_Task prompt_
Nothing should be left out: repeat all the data exactly.

[Dataset items]
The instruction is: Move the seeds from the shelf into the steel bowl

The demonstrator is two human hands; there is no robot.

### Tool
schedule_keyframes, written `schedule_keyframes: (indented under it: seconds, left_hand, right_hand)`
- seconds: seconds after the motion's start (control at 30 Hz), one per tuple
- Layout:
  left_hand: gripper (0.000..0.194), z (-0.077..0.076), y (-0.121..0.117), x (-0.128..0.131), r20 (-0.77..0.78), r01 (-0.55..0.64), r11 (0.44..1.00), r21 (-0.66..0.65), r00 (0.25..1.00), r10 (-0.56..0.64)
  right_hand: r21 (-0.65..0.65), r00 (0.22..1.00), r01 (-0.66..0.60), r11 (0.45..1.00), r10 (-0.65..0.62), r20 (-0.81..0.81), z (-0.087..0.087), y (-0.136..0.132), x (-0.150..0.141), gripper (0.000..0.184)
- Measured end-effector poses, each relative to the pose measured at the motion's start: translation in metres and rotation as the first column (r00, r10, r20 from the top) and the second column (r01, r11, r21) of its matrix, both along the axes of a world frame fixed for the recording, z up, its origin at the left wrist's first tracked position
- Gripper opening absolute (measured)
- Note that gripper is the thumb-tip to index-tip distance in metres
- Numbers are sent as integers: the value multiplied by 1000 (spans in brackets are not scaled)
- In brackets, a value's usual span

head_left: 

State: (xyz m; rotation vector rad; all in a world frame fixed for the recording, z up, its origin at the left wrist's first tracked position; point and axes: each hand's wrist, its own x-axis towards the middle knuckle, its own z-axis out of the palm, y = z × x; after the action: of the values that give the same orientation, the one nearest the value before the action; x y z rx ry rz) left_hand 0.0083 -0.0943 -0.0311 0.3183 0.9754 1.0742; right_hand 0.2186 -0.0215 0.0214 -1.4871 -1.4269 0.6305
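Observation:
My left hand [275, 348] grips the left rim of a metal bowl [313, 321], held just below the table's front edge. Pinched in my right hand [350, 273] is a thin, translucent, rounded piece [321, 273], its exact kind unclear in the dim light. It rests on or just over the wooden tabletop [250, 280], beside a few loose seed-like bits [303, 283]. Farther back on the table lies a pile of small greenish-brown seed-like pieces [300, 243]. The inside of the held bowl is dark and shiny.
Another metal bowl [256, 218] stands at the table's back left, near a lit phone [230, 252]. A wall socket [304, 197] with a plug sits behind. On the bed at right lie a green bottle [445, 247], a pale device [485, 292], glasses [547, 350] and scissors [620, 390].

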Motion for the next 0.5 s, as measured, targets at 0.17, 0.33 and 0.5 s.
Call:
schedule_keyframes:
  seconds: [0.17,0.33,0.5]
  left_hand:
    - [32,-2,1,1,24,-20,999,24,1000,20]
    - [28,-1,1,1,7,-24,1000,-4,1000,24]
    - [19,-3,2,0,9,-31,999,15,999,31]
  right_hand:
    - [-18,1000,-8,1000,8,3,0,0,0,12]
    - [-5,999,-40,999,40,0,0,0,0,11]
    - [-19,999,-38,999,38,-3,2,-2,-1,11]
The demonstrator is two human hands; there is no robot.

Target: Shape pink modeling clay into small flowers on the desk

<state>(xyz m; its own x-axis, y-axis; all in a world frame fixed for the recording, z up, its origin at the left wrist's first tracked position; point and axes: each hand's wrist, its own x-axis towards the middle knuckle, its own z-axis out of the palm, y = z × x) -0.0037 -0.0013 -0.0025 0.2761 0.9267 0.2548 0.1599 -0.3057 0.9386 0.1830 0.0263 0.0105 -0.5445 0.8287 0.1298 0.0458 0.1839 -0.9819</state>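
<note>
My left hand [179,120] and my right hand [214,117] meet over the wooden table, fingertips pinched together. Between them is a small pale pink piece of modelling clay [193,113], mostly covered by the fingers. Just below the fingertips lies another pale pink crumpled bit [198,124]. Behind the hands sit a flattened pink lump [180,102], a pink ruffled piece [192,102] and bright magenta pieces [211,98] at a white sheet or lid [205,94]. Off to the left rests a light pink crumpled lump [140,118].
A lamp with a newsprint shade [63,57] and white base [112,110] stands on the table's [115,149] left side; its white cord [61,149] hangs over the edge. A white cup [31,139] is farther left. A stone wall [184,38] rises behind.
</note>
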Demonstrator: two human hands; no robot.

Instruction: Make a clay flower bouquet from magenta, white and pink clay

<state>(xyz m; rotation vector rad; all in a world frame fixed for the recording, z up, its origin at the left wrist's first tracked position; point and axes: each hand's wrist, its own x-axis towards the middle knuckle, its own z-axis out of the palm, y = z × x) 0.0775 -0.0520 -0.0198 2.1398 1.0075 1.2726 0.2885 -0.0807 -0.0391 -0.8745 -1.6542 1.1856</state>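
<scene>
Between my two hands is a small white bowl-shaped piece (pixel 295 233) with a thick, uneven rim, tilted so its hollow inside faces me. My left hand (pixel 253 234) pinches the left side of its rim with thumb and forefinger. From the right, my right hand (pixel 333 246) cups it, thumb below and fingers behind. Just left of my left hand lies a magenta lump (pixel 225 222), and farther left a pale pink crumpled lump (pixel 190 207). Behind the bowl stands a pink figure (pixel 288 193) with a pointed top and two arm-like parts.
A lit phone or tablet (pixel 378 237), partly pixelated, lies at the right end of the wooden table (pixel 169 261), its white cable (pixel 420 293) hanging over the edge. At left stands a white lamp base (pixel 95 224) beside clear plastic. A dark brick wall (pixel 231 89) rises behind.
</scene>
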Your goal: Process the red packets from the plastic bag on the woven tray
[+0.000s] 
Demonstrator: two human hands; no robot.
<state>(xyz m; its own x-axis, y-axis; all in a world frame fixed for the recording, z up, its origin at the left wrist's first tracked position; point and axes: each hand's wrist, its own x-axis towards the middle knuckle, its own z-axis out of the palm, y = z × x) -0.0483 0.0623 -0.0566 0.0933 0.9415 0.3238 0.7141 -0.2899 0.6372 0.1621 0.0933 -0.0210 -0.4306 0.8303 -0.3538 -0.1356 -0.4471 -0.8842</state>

_Task answer_
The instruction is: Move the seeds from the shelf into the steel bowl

The demonstrator is two human hands; there is no robot.

### Tool
schedule_keyframes, written `schedule_keyframes: (indented under it: seconds, left_hand, right_hand)`
- seconds: seconds after the motion's start (control at 30 Hz), one per tuple
- Layout:
  left_hand: gripper (0.000..0.194), z (-0.077..0.076), y (-0.121..0.117), x (-0.128..0.131), r20 (-0.77..0.78), r01 (-0.55..0.64), r11 (0.44..1.00), r21 (-0.66..0.65), r00 (0.25..1.00), r10 (-0.56..0.64)
  right_hand: r21 (-0.65..0.65), r00 (0.22..1.00), r01 (-0.66..0.60), r11 (0.45..1.00), r10 (-0.65..0.62), r20 (-0.81..0.81), z (-0.087..0.087), y (-0.136..0.132), x (-0.150..0.141), gripper (0.000..0.184)
- Measured end-effector poses, each relative to the pose measured at the motion's start: translation in metres and rotation as the first column (r00, r10, r20 from the top) and the second column (r01, r11, r21) of its matrix, both along the axes of a world frame fixed for the recording, z up, its origin at the left wrist's first tracked position
- Gripper opening absolute (measured)
- Note that gripper is the thumb-tip to index-tip distance in metres
- Numbers are sent as integers: the value multiplied by 1000 (spans in brackets are not scaled)
- In brackets, a value's usual span

head_left: 

State: (xyz m; rotation vector rad; all in a world frame fixed for the recording, z up, its origin at the left wrist's first tracked position; point and axes: each hand's wrist, its own x-axis towards the middle knuckle, its own z-axis out of the palm, y = z × x; after the action: of the values that give the same orientation, the one nearest the value before the action; x y z rx ry rz) left_hand 0.0083 -0.0943 -0.0311 0.3183 0.9754 1.0742; right_hand 0.2186 -0.0215 0.0214 -1.4871 -1.4269 0.6305
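Observation:
My left hand [275, 348] grips the left rim of a metal bowl [313, 321], held just below the table's front edge. Pinched in my right hand [350, 273] is a thin, translucent, rounded piece [321, 273], its exact kind unclear in the dim light. It rests on or just over the wooden tabletop [250, 280], beside a few loose seed-like bits [303, 283]. Farther back on the table lies a pile of small greenish-brown seed-like pieces [300, 243]. The inside of the held bowl is dark and shiny.
Another metal bowl [256, 218] stands at the table's back left, near a lit phone [230, 252]. A wall socket [304, 197] with a plug sits behind. On the bed at right lie a green bottle [445, 247], a pale device [485, 292], glasses [547, 350] and scissors [620, 390].
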
Motion for the next 0.5 s, as measured, targets at 0.17, 0.33 and 0.5 s.
Call:
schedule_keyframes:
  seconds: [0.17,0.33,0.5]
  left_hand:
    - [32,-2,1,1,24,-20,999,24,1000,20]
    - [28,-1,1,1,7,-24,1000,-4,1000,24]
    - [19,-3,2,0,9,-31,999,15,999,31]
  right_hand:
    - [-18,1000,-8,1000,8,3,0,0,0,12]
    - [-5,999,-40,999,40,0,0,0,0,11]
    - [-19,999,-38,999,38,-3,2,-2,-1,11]
The demonstrator is two human hands; there is no robot.

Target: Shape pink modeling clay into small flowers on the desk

<state>(xyz m; its own x-axis, y-axis; all in a world frame fixed for the recording, z up, its origin at the left wrist's first tracked position; point and axes: each hand's wrist, its own x-axis towards the middle knuckle, its own z-axis out of the palm, y = z × x) -0.0037 -0.0013 -0.0025 0.2761 0.9267 0.2548 0.1599 -0.3057 0.9386 0.1830 0.0263 0.0105 -0.5445 0.8287 0.1298 0.0458 0.1839 -0.9819</state>
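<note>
My left hand [179,120] and my right hand [214,117] meet over the wooden table, fingertips pinched together. Between them is a small pale pink piece of modelling clay [193,113], mostly covered by the fingers. Just below the fingertips lies another pale pink crumpled bit [198,124]. Behind the hands sit a flattened pink lump [180,102], a pink ruffled piece [192,102] and bright magenta pieces [211,98] at a white sheet or lid [205,94]. Off to the left rests a light pink crumpled lump [140,118].
A lamp with a newsprint shade [63,57] and white base [112,110] stands on the table's [115,149] left side; its white cord [61,149] hangs over the edge. A white cup [31,139] is farther left. A stone wall [184,38] rises behind.
</note>
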Demonstrator: two human hands; no robot.

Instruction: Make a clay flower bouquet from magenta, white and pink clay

<state>(xyz m; rotation vector rad; all in a world frame fixed for the recording, z up, its origin at the left wrist's first tracked position; point and axes: each hand's wrist, its own x-axis towards the middle knuckle, its own z-axis out of the palm, y = z × x) 0.0775 -0.0520 -0.0198 2.1398 1.0075 1.2726 0.2885 -0.0807 -0.0391 -0.8745 -1.6542 1.1856</state>
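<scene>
Between my two hands is a small white bowl-shaped piece (pixel 295 233) with a thick, uneven rim, tilted so its hollow inside faces me. My left hand (pixel 253 234) pinches the left side of its rim with thumb and forefinger. From the right, my right hand (pixel 333 246) cups it, thumb below and fingers behind. Just left of my left hand lies a magenta lump (pixel 225 222), and farther left a pale pink crumpled lump (pixel 190 207). Behind the bowl stands a pink figure (pixel 288 193) with a pointed top and two arm-like parts.
A lit phone or tablet (pixel 378 237), partly pixelated, lies at the right end of the wooden table (pixel 169 261), its white cable (pixel 420 293) hanging over the edge. At left stands a white lamp base (pixel 95 224) beside clear plastic. A dark brick wall (pixel 231 89) rises behind.
</scene>
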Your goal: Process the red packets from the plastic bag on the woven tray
[+0.000s] 
Demonstrator: two human hands; no robot.
<state>(xyz m; its own x-axis, y-axis; all in a world frame fixed for the recording, z up, its origin at the left wrist's first tracked position; point and axes: each hand's wrist, its own x-axis towards the middle knuckle, its own z-axis out of the palm, y = z × x) -0.0483 0.0623 -0.0566 0.0933 0.9415 0.3238 0.7141 -0.2899 0.6372 0.1621 0.0933 -0.0210 -0.4306 0.8303 -0.3538 -0.1356 -0.4471 -0.8842</state>

No additional work is needed on this exercise.